There is no doubt that our exposure to blue light is on the rise.
We are also making more use of devices like smartphones and laptops with displays that emit high levels of blue light; alongside the increasing use of LED lighting. As technology continues to advance, blue light exposure is likely to increase. Over-exposure to blue light has been proven to have a number of adverse effects on our health including interrupting our sleep cycle.
Ocushield investigates a popular solution to this blue light conundrum - blue light filtering apps.
Blue light filtering software is arguably the most commonly used method of reducing blue light exposure - and with reason. There are apps for almost every kind of device and every type of platform including Windows, Apple and Android; readily available and easy to use. Despite their popularity, there are still some varying opinions regarding whether or not they are as effective as advertised when it comes to blocking blue light. To answer this question, you must first be clear on how blue light filter apps actually work.

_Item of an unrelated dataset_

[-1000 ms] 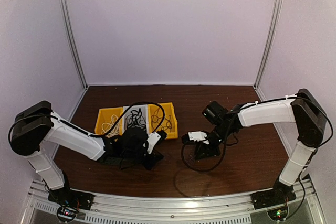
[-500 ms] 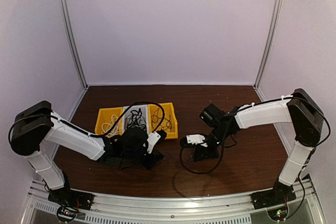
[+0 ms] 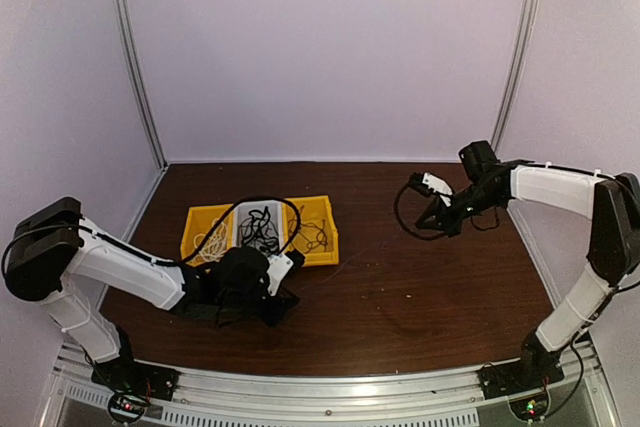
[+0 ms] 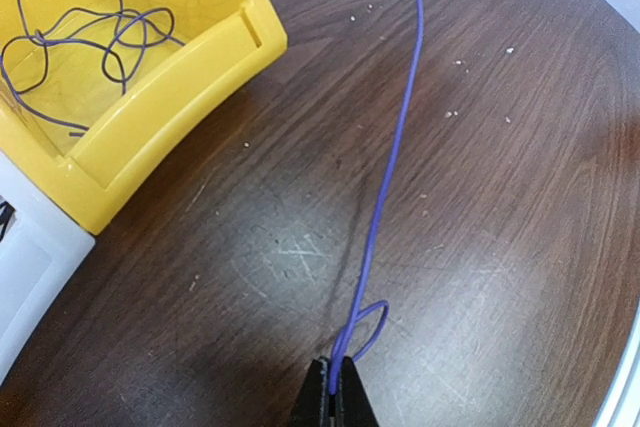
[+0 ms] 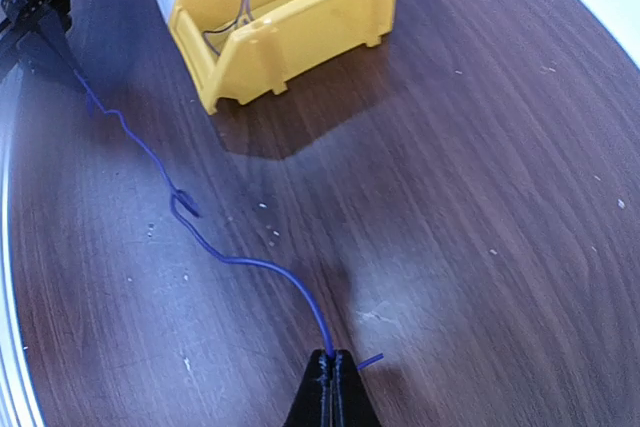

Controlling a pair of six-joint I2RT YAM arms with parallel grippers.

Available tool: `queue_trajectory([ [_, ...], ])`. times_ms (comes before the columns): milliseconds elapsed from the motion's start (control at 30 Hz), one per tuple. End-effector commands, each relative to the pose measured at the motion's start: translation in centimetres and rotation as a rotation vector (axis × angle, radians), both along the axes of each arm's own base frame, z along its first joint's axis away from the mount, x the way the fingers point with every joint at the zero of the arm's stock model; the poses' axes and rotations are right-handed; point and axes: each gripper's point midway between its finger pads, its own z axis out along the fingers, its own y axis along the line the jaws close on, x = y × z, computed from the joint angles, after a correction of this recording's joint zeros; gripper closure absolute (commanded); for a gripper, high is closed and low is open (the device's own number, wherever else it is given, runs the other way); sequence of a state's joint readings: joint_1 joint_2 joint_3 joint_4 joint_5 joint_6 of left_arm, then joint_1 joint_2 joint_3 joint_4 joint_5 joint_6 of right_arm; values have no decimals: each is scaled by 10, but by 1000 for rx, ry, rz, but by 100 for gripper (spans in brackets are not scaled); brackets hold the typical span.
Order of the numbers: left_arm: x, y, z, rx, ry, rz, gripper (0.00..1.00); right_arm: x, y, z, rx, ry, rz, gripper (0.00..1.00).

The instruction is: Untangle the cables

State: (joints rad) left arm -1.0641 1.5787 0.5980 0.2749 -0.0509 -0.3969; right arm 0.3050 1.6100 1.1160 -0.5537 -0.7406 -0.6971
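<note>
Where the thin dark blue cable [image 4: 395, 147] lies: on the dark brown wooden worktop [image 4: 520, 197], outside the yellow plastic bin [image 4: 170, 67], running past the bin's front corner from one arm to the other
Left fingers [image 4: 333, 399]: pressed together on one end of the cable, just in front of the bin, a small loop beside the tips
Right fingers [image 5: 330, 387]: pinched tight on the other end, well right of the bin, a short stub poking out
Cable shape: wavy, one small kink partway along
Inside the bin: loose dark cords [image 4: 90, 32] in a tangle
</note>
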Motion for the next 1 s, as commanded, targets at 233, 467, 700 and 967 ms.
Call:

How Blue Light Filter Apps Work
The way these apps ‘filter’ blue light is by shifting the colour tone of what is being displayed to the warmer parts of the colour spectrum like yellow, orange or red. The result is that blue light emitted is significantly reduced and the screen of your device acquires a yellow, orange or red sheen. These apps shift the colour tone of your screen in two main ways:
The colour transform approach – The software tools that use this method bypass the operating system completely and directly act at the video driver level to control the intensity of the major channels of the display (red, blue and green). By directly controlling what colours are to be drawn on the screen, these apps can then shift the colour towards warmer tones and shut off pixels emitting blue light.
The transparent overlay approach – In this approach, the app creates a transparent layer over your display to reduce the amount of blue light emitted by your screen. This transparent overlay is usually yellow, orange or red depending on the particular app and the intensity you select. Just remember that the overlay isn’t a physical filter but a software-rendered layer that seemingly serves the same function.

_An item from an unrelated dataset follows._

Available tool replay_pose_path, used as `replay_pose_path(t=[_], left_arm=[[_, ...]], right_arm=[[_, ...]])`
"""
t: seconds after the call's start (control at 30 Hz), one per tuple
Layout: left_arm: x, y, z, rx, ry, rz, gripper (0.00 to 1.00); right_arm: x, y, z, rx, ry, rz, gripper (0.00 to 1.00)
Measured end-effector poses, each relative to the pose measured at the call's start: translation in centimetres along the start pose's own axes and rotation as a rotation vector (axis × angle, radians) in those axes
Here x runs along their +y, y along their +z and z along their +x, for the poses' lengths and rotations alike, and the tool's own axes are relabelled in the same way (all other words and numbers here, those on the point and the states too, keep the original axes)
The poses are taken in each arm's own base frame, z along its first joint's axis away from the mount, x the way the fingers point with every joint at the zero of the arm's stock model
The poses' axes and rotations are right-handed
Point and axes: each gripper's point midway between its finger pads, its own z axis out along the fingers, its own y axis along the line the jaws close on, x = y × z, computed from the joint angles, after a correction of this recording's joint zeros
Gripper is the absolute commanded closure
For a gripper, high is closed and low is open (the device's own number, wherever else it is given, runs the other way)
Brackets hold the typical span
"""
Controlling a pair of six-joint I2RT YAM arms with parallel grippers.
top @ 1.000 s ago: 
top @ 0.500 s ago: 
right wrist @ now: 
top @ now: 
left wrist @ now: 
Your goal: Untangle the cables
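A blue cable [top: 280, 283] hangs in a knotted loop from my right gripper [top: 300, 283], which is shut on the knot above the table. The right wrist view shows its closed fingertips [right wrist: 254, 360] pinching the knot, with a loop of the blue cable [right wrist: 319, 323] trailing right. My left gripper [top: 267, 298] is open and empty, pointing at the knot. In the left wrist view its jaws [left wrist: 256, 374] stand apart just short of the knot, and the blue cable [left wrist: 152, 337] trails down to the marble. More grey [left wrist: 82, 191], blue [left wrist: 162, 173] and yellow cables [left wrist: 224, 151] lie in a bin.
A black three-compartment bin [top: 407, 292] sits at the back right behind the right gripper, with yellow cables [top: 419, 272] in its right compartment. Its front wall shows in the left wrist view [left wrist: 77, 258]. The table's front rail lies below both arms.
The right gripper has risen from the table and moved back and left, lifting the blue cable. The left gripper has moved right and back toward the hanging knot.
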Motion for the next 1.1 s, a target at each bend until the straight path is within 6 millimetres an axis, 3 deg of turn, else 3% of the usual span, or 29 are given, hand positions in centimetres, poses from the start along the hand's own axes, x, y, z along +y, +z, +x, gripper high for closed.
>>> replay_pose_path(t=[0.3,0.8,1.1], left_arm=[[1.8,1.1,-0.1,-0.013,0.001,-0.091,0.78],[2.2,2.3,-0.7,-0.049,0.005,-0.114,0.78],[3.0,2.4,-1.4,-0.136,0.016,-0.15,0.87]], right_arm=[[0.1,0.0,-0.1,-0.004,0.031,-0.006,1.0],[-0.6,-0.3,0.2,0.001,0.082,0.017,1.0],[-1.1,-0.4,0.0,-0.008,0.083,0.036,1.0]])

Most blue light filter apps out there utilise a transparent overlay to combat blue light while only a few apps like f.lux bother with the colour transform approach. In both methods, relatively the same amount of blue light is reduced but the transparent overlay approach tends to considerably reduce the contrast of your display. This can make reading on your screen harder and strain the eyes of those susceptible. On the other hand, the colour transform method is much better at preserving the contrast of your display screen.
Are Blue Light Filter Apps Effective?
Yes, blue light filter apps are effective, but only to a certain extent. In a nutshell: by shifting colour profiles from blue to other shades, they reduce the amount of blue light reaching your eyes.

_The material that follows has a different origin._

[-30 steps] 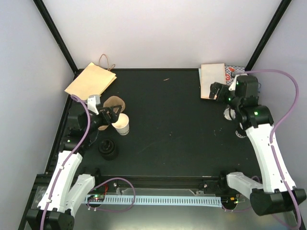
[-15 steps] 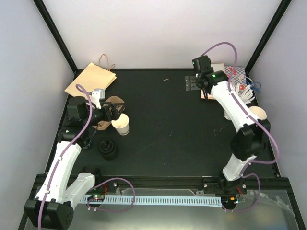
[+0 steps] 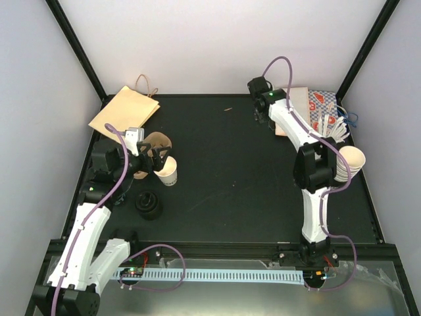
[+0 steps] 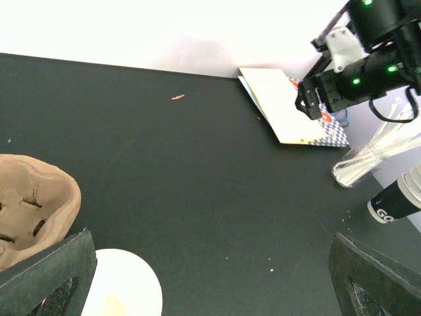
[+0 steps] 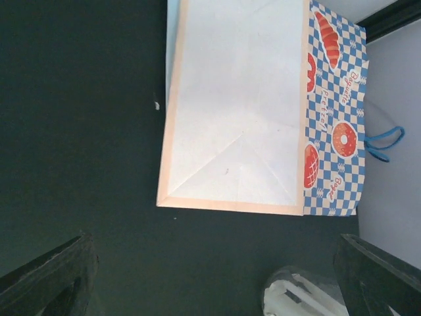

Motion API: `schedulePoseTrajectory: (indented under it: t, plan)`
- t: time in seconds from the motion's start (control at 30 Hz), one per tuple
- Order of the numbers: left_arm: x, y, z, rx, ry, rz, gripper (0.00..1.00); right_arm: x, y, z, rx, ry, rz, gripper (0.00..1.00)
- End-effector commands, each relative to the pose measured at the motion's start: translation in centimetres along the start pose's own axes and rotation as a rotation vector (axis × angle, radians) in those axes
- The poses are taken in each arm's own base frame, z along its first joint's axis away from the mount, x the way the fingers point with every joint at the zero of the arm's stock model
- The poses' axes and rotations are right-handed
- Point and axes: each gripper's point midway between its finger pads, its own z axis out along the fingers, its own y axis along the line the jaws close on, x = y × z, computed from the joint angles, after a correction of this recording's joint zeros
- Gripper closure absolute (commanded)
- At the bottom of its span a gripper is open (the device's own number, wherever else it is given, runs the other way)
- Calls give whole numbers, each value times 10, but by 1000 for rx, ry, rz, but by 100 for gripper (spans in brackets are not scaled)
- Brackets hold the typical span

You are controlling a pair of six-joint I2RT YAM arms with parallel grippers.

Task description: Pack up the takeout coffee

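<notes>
Left wrist — left fingers (image 4: 49, 276) wide, cup (image 4: 122, 286) perhaps between; right fingers (image 5: 46, 276) wide near bag (image 5: 237, 99).

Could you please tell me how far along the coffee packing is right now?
Done: nothing visibly. The white cup stands uncovered on the table, with the black lid apart from it. In hand: nothing; the left gripper is open by the cup, the right gripper open by the flat paper bag. Left: likely lidding the cup and bagging it.

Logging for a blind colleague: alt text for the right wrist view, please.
A flat white paper bag with a blue checkered pastry-print edge lies on the black table beneath the open right gripper. Straws show at the bottom edge.
</notes>
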Motion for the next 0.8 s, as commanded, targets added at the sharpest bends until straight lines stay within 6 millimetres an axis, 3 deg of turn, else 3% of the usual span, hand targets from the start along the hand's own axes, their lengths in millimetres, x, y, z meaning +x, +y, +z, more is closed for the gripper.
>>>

However, these software tools are simply incapable of blocking all the blue light emitted by the screens of your gadgets. There’s still the LED backlight emitting blue light as part of its white light, which these apps can’t do anything about. So if you are particularly sensitive to blue light and these apps aren’t doing enough, a physical filter may better suit your needs.
Secondly, the distortion of colour may contribute to eye strain; swapping out one problem for another. Blue light filtering apps are also known to drain the battery of your device - which is less than ideal if you don’t have immediate access to a power supply.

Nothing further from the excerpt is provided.